Overall, the takeaway is that SBERT-style models provide a fast, embedding-first route to semantic similarity and search, and they can be tuned to better reflect domain-specific judgments of what “similar” should mean.
Cornell Notes
Sentence Transformers (SBERT) convert sentences into 768-dimensional embeddings and use cosine similarity to score semantic closeness. The method relies on Siamese networks: the same model processes two sentences, and a scoring head produces a bounded similarity score. This embedding approach enables efficient semantic search because corpus embeddings can be precomputed, then compared to a query embedding without rerunning a full pairwise transformer each time. The transcript demonstrates semantic search with the pretrained model mpnet-base-v2, including ranking results for cryptocurrency and powerlifting queries. It also shows fine-tuning by training on labeled sentence pairs (e.g., target similarity 0.9) and verifying that the similarity score increases after training.
Why do Siamese networks make sentence similarity search faster than running BERT-style models for every pair?
How does cosine similarity fit into SBERT-style semantic search?
What does the mpnet-base-v2 model contribute in the example workflow?
What does the semantic_search output structure represent?
How does fine-tuning change similarity scores in the transcript’s example?
Review Questions
- In an embedding-based semantic search pipeline, which computations can be precomputed for the corpus, and which computations must be done per query?
- How would you expect the ranking to change if you replaced cosine similarity with a different similarity metric (e.g., dot product) while keeping embeddings the same?
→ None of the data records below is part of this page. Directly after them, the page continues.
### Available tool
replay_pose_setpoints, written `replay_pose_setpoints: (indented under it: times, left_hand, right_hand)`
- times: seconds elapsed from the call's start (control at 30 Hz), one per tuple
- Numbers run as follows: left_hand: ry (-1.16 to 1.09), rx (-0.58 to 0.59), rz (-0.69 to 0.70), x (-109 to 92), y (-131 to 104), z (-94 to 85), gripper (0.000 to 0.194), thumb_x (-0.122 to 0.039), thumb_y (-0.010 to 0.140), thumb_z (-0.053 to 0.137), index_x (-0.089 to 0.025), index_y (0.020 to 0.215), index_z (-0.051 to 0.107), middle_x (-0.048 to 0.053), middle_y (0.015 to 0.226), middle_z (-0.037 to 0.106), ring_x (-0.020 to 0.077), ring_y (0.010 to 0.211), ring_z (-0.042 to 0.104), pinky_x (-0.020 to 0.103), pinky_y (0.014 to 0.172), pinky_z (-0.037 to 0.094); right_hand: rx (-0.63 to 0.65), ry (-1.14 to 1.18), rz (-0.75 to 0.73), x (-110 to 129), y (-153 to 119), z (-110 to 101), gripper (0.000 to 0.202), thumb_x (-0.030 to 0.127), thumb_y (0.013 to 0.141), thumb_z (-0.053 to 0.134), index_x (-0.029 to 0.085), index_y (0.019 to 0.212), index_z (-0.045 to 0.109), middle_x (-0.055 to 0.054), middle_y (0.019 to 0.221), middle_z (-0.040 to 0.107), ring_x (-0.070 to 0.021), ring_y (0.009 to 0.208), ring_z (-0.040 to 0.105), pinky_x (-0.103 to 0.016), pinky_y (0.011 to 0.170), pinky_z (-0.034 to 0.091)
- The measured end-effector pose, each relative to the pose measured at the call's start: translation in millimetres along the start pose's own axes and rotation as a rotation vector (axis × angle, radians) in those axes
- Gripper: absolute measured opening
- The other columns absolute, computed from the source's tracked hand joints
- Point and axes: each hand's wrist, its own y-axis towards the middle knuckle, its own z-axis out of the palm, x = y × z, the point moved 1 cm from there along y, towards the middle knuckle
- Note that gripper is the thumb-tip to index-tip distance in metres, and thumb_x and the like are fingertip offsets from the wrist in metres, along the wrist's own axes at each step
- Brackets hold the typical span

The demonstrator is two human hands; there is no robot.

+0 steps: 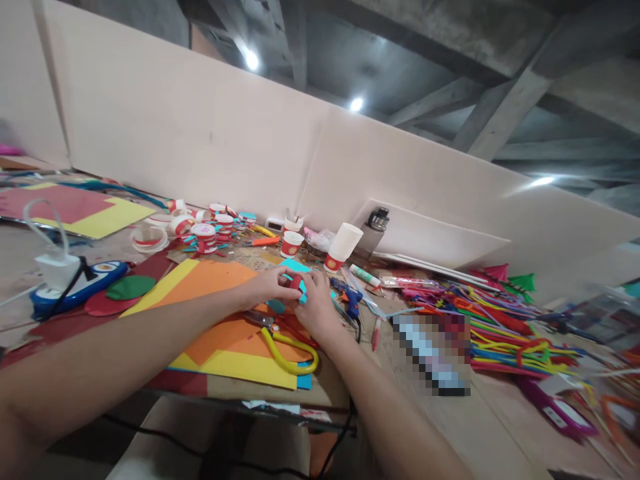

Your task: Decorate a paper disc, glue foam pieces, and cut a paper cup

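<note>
My left hand and my right hand meet above the colored paper, fingers pinched on a small red and blue paper piece. My fingers cover part of it, so its full shape is hidden. Below them lie yellow-handled scissors on sheets of orange paper and yellow paper. Just right of my right hand is a blue glue gun. Bright blue paper shows behind my fingers.
Several decorated paper cups stand at the back left, and stacked cups stand behind my hands. A blue power strip sits left, near green and red paper circles. Pipe cleaners and a purple glue gun-like tool lie right.
</note>
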Motion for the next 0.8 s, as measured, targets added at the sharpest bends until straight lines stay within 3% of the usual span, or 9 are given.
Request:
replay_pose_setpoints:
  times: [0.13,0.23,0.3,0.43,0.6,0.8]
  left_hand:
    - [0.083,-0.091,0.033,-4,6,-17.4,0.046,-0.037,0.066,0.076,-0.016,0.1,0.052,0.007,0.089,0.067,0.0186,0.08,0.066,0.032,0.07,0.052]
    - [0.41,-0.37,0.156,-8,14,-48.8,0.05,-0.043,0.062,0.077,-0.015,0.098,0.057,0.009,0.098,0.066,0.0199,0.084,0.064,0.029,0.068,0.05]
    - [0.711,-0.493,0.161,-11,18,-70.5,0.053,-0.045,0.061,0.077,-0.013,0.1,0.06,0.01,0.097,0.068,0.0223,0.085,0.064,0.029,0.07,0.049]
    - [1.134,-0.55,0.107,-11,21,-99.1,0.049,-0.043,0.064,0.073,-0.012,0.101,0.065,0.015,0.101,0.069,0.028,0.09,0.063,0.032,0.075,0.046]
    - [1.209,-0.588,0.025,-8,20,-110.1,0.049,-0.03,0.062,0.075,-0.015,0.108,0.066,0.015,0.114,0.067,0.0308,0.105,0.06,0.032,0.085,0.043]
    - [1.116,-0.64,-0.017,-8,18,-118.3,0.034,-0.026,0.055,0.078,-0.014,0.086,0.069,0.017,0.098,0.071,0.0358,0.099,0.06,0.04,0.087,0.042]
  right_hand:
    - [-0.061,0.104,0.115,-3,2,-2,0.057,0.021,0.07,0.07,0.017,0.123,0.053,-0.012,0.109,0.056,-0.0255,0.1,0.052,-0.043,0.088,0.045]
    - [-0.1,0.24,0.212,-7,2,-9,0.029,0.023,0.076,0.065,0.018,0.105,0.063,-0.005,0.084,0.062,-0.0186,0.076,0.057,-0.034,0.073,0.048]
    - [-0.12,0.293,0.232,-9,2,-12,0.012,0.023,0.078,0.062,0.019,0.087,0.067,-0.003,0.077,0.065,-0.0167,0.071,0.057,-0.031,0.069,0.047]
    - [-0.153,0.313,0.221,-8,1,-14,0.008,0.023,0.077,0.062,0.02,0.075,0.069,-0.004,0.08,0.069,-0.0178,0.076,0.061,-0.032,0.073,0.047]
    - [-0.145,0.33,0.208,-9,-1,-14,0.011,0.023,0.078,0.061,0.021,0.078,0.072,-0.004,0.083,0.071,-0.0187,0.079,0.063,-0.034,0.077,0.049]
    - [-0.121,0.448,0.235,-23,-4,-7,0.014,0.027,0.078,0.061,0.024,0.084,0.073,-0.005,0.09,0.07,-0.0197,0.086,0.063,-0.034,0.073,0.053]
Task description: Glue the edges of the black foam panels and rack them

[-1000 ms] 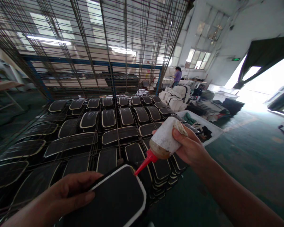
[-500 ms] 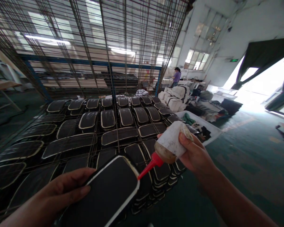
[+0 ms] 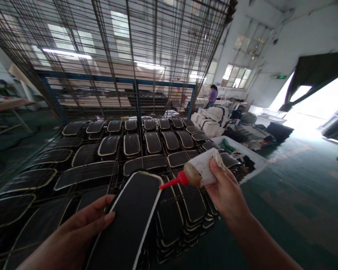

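Observation:
My left hand [image 3: 87, 225] pinches the left edge of a black panel [image 3: 129, 221] with rounded corners and a pale line along its border. In my right hand [image 3: 227, 187] is a squeeze bottle [image 3: 198, 170] with a white wrap, brownish contents and a red nozzle. The nozzle tip [image 3: 161, 187] meets the panel's upper right corner, on the pale line. Behind and beside the held panel, stacks of similar black panels [image 3: 153, 142] lie in rows on the rack.
A tilted wire grid [image 3: 154, 41] rises behind the rows on a blue frame [image 3: 112, 79]. To the right are a white bin [image 3: 256, 165] with scraps and green cloth, and white bundles [image 3: 210, 122]. A person [image 3: 213, 95] in purple stands far back.
The held panel has turned more upright and moved up and left. The bottle has tilted closer to level, its tip shifting up to the panel's upper right corner. The camera view has shifted slightly.

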A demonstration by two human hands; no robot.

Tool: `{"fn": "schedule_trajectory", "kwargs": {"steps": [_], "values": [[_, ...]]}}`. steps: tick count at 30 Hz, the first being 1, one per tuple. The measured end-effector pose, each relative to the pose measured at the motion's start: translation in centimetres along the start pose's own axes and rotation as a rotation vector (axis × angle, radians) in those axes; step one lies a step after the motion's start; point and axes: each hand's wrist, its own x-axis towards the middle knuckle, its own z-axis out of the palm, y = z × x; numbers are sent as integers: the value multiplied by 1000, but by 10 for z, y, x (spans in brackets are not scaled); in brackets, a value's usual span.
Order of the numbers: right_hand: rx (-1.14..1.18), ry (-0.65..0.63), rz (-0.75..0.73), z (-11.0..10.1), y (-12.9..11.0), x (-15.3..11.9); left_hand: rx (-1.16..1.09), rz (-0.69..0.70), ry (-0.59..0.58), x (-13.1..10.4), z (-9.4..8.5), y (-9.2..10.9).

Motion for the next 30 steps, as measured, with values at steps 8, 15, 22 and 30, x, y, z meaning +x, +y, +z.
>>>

- What kinds of labeled examples would you need to fine-tune SBERT effectively for a domain-specific definition of “semantic similarity”?
Key Points
- 1
Sentence Transformers score semantic similarity by embedding sentences into fixed-length vectors and comparing them with cosine similarity.
- 2
Siamese-network training enables an embedding-first workflow where corpus embeddings can be precomputed for fast search.
- 3
The transcript demonstrates semantic search using mpnet-base-v2, embedding each sentence into a 768-dimensional vector.
- 4
semantic_search ranks corpus candidates by similarity score and returns results as score/Corpus ID pairs.
- 5
Fine-tuning can align similarity scores with custom labels by training on labeled sentence pairs using a cosine-similarity-based loss.
- 6
After fine-tuning, re-encoding with the saved model can noticeably increase similarity for the targeted sentence pair.